Does it matter that the chair of the Democratic National Committee doesn’t know if her party is socialist?
MSNBC’s Chris Matthews was grilling Debbie Wasserman-Schultz on the meaning of Sen. Bernie Sanders’s popularity within the Democratic Party. Mrs. Wasserman-Schultz responded by boasting that the Democrats “really are a Big Tent Party.” Then Matthews veered out her comfort zone of horse-race politics and self-congratulatory posturing.
“What is the difference between a Democrat and a Socialist?” he asked.
Mrs. W‑S chuckled. Uncomfortably.
“I used to think there was a big difference,” Matthews went on. “What do you think it is?” Mrs. W‑S evaded, blathering on how it is that the difference between Democrats and Republicans is what will really count in the upcoming election.

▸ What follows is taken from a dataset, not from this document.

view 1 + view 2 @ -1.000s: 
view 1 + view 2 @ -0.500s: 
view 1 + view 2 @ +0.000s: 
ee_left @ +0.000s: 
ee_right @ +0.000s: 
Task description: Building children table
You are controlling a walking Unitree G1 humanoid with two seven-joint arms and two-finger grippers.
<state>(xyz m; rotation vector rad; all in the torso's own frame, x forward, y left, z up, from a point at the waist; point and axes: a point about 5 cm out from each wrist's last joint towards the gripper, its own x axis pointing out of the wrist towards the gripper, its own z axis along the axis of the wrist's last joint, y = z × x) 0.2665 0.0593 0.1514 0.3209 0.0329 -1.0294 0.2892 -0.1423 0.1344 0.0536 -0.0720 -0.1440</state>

Karl Dickey, at the Examiner, holds that Democrats, today, are socialists: “one only needs to look at the Democratic Party’s platform to understand that it is a socialistic political party.”
Meanwhile, Juan Williams, discussing the issue on Fox News’s The Five, argues that there is a big difference between Democrats and socialists: Dems just like regulation and redistributing wealth; socialists want to nationalize industry and run everything through a central bureau.
And that is the definition that anti-socialist economists Yves Guyot and Ludwig von Mises settled on. Technically, Williams is right.
But the fact that the head of the Democratic Party waffled on the distinction says more about the party than a definitive answer would have.
This is Common Sense. I’m Paul Jacob.